Wo beim Bohren nur eine Bearbeitungsrichtung möglich ist, kann beim Fräsen, abhängig der Fräser-Ausführung (Umfangsfräser oder Stirnfräser) in zwei bzw. in drei Dimensionen Werkstoff abgetragen werden.

Das Fräsen ist gekennzeichnet durch eine diskontinuierliche Spanabnahme. Im Gegensatz zum Drehen, befinden sich die Schneiden also nicht ständig im Schnitt, sondern tauchen pro Umdrehung immer neu in den Werkstoff ein.

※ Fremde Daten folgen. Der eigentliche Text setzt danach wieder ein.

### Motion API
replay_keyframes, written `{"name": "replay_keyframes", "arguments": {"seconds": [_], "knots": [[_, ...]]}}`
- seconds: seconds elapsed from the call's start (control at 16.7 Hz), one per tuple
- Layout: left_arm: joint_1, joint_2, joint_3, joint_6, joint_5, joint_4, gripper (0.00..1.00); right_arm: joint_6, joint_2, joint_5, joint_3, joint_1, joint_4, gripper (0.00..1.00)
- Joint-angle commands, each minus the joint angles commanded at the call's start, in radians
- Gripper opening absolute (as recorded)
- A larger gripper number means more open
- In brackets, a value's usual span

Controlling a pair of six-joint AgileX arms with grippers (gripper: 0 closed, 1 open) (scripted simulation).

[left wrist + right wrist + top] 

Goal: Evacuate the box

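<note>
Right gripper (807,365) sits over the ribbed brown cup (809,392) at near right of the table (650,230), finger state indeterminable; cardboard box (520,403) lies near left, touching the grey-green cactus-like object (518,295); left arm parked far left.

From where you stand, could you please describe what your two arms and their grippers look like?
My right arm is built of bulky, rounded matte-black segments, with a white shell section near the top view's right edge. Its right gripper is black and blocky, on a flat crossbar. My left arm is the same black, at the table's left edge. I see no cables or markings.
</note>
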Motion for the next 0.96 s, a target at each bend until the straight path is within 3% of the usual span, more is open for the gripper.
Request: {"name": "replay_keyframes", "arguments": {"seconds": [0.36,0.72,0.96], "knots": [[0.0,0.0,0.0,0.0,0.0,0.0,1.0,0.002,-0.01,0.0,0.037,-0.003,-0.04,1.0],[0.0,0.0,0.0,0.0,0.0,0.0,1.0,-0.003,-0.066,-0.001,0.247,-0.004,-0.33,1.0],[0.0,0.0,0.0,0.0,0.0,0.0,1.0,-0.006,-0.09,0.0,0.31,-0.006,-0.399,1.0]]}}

Dies setzt eine hohe Zähigkeit bei schlagartiger Belastung und eine Unempfindlichkeit gegen extreme Temperaturschwankungen der Schneidstoffe voraus.

Auch in der Frästechnik ist die Wendeschneidplatten-Technologie weit verbreitet. Auf Trägerwerkzeugen werden die Schneidplatten aus Hartmetall, Keramik oder Diamant angeschraubt oder geklemmt.

Vollfräser, also Werkzeuge, die selbst die spanabhebenden Schneiden tragen, sind in der Frästechnik ebenso noch weit verbreitet. Sie können entweder aus Schnellarbeitsstahl (HSS), Pulvermetall oder aus Hartmetall gefertigt sein.

Um den hohen Anforderungen – die hohe Leistungsfähigkeit und außerordentliche Präzision heutiger Zerspanungsprozesse - gerecht zu werden, können diese Werkzeuge nachgeschliffen und neu beschichtet werden. Durch das fachgerechte Original-Nachschleifen und –Beschichten erhöht sich die Lebensdauer dieser Werkzeuge erheblich.

Bearbeitungsaufgaben

Eckfräsen

Fräser mit einem Einstellwinkel von 90 ͦ  sind die gängigsten Fräser-Typen. Sie sind extrem vielseitig und erlauben die Herstellung einer Schulter mit echtem 90 ͦ -Winkel. Dabei werden zwei Werkstück-Flächen gleichzeitig bearbeitet.
Das Eckfräsen kann mit herkömmlichen Eckfräsern durchgeführt werden. Aber auch mit Schaft-, Walzenstirn- und Scheibenfräsern lassen sich Kanten mit 90 ͦ -Winkel herstellen. Die große Anzahl an Möglichkeiten gewährleistet eine auf die anwendungsspezifischen Anforderungen optimale Werkzeugauswahl.

Planfräsen

Das Planfräsen ist die gängigste Fräsbearbeitung. Plane Flächen werden dabei überfräst. Dies kann mit einer Vielzahl unterschiedlicher Werkzeuge durchgeführt werden. Am häufigsten werden Fräser mit einem Einstellwinkel von 45 ͦ  verwendet. Aber auch Fräser mit runden Wendeplatten, Eckfräser und Scheibenfräser kommen unter bestimmten Bedingungen zum Einsatz.

Formfräsen

Unter Formfräsen wird das Fertigen oft komplizierter Oberflächenprofile verstanden. Konvexe und konkave Konturen werden dabei durch räumlich gesteuerten Vorschub auf mehrachsigen Fräsmaschinen hergestellt.
Für diese Bearbeitungsaufgabe werden meist Kugelschaftfräser oder ein Fräser mit runden Wendeschneidplatten verwendet.

Nutenfräsen

Lange, tiefe und vor allem offene Nuten können am effizientesten mit Scheibenfräsern hergestellt werden. Sie bieten die beste Stabilität und Produktivität für diese Art Fräsbearbeitung.
Soll ein Werkstück mit mehreren Nuten auf gleicher Ebene hergestellt werden können Scheibenfräser auch zu Sätzen montiert werden, die die Nuten gleichzeitig in einem Arbeitsschritt fertigen können.
Zur Herstellung kurzer und flacher aber besonders beim Fräsen geschlossener Nuten, Taschen und Keilnuten werden Schaftfräser eingesetzt. Sie sind die einzigen Werkzeuge, mit denen geschlossene Nuten gefertigt werden können, die gerade, gebogen oder schräg oder auch breiter als der Werkzeugdurchmesser sind.
Mit Walzenstirnfräsern werden häufig schwerere Nutenfräsbearbeitungen durchgeführt.